Denpasar (Indonesia), Dec 7: Three Indonesian men sentenced to death for the 2002 Bali nightclub bombings have filed new appeals to the Supreme Court, a district court official said today.

Lawyers representing Muslim militants, Amrozi, Imam Samudra and Mukhlas, also known as Ali Gufron, handed in the appeal late yesterday to the Denpasar district court where they first received the death sentences, said Made Sukarta, the court's clerk for criminal cases.

''Before the judicial review is forwarded to the Supreme Court, it has been decided as necessary for the Denpasar court to assign judges and clerks who will examine the request first,'' Sukarta told reporters.

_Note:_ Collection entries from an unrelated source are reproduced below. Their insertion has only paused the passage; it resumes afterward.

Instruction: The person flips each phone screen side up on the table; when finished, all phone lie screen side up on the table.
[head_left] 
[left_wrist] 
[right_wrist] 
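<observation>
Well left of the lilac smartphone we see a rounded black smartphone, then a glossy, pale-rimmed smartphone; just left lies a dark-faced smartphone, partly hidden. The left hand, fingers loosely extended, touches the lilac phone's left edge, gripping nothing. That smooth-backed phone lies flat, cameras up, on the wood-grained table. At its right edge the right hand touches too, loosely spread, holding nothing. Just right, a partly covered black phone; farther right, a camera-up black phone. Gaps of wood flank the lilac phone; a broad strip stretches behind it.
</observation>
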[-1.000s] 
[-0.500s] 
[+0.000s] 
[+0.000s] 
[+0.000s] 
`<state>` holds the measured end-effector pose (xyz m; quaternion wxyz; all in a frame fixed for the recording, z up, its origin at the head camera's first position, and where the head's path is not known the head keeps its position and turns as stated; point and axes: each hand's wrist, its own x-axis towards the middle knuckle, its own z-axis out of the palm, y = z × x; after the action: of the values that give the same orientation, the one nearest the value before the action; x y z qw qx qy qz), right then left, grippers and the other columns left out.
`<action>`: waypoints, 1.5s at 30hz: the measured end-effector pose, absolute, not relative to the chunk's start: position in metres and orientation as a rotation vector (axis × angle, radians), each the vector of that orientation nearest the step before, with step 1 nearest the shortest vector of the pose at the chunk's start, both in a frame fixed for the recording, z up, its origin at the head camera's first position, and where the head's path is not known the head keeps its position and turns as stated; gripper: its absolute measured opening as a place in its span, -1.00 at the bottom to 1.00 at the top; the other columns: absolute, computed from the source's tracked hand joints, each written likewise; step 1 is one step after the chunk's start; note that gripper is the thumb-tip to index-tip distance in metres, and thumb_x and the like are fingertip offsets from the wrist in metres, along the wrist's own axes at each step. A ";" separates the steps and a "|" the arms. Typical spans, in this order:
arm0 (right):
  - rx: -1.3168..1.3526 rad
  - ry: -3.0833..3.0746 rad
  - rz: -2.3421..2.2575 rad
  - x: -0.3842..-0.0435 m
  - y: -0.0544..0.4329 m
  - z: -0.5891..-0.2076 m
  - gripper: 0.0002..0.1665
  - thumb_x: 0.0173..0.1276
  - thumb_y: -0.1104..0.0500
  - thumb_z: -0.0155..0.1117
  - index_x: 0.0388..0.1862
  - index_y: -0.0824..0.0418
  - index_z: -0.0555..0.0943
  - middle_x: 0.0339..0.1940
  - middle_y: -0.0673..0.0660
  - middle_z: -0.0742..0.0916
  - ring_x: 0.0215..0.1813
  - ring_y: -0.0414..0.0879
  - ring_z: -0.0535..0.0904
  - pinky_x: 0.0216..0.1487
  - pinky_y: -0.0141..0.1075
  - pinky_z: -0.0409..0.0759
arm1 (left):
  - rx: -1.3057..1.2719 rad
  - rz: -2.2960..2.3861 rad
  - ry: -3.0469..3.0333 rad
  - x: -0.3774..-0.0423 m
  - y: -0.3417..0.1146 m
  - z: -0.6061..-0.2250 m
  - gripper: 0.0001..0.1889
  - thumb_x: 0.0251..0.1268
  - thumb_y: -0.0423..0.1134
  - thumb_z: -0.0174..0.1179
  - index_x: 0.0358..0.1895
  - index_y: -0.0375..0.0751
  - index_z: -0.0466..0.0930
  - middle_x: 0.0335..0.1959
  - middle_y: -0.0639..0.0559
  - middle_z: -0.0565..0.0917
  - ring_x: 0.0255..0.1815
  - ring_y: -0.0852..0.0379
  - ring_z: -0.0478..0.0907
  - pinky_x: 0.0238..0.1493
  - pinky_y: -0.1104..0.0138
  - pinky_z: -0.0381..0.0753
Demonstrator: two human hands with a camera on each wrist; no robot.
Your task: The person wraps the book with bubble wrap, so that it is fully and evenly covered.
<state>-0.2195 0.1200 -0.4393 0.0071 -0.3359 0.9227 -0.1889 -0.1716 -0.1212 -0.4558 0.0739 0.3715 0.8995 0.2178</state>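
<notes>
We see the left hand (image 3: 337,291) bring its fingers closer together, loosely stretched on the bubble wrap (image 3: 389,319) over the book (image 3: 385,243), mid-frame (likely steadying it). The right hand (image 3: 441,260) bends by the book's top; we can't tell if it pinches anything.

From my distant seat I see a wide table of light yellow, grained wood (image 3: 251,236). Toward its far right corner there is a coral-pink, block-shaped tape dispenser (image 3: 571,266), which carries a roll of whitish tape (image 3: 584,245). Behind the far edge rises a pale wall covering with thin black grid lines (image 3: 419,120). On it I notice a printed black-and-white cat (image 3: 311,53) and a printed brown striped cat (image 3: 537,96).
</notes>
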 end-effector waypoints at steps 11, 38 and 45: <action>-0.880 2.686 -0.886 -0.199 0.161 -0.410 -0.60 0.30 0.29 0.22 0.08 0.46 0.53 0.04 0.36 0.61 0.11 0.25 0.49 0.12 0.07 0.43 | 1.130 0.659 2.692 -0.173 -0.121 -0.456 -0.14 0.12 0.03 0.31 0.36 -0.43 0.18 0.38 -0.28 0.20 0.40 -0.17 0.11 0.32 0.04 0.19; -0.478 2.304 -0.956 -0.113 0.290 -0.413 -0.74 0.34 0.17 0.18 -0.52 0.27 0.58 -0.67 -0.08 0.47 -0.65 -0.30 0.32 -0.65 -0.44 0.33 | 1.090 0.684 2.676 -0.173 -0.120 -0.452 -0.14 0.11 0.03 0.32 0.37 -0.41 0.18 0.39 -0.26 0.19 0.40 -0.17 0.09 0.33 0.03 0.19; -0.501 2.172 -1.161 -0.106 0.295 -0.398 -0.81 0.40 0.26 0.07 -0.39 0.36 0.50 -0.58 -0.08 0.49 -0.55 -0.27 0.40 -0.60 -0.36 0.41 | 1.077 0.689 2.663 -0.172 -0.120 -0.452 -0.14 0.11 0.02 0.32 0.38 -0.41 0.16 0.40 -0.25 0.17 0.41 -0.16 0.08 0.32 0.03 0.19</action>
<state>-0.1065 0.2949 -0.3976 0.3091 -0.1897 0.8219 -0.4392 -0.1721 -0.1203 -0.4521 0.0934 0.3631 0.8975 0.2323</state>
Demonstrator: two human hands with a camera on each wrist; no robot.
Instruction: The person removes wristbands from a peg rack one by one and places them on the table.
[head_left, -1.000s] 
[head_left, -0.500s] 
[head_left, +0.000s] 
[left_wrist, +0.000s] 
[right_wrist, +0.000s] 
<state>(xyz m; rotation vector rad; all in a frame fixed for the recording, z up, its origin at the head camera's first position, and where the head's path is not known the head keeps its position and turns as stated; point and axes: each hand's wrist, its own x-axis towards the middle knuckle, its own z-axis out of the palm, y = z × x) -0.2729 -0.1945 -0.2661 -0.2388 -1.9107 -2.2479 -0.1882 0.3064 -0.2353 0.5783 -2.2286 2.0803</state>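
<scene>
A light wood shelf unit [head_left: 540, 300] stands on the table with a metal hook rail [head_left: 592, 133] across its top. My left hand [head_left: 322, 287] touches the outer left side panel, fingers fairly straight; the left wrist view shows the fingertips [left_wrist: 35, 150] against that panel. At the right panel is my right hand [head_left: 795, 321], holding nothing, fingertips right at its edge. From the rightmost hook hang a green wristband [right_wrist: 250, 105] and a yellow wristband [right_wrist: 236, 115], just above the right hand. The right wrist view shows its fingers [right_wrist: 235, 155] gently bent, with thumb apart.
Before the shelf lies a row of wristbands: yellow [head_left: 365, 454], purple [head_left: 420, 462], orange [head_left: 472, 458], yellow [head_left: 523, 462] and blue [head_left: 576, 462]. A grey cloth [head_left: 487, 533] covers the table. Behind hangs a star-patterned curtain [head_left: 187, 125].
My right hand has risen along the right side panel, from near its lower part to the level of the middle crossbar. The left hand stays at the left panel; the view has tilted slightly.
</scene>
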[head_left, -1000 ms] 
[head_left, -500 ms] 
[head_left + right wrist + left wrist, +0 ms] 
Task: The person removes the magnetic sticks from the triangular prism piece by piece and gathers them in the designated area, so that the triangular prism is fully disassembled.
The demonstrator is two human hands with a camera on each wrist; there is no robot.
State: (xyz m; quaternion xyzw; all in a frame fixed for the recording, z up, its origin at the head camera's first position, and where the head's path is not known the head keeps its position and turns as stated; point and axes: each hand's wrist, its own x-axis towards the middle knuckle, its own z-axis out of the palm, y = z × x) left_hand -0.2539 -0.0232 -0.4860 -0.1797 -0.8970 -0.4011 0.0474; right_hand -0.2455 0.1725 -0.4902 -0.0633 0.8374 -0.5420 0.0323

Indonesia put off an August plan to execute the three men because lawyers complained legal avenues had not been exhausted, although courts at various levels had dismissed their appeals.

Under Indonesian law, a convict may challenge a verdict upheld by the Supreme Court through another appeal called a judicial review, which requires strong new evidence.

In the judicial review document, lawyers of the convicted bombers argued that the Constitutional Court in a 2004 ruling had annulled provisions that had enabled the retroactive use of Indonesia's new anti-terrorism laws.

The three men were tried using those laws which were written in the wake of the October 12, 2002 bombings that killed 202 people, mostly foreign tourists.

''The Constitutional Court's decision firmly stated that Law No 16/2003 has no legal binding,'' the document said, referring to the disputed retroactive provision.

The defence also said in the document that if there was an opinion striking down this argument as fitting into a category of new evidence that ''shows there are efforts to make legal acrobats by searching for reasons to justify a mistake.'' It could take weeks or even months before the Supreme Court rules on the new appeals.

Amrozi, dubbed the ''smiling bomber'' for his chilling grin and expressions of delight at the carnage caused by the blasts, said during his trial he welcomed the death penalty.

Executions in Indonesia are conducted by a firing squad.

The bombings in Bali have been blamed on the Southeast Asian Islamic militant group Jemaah Islamiah.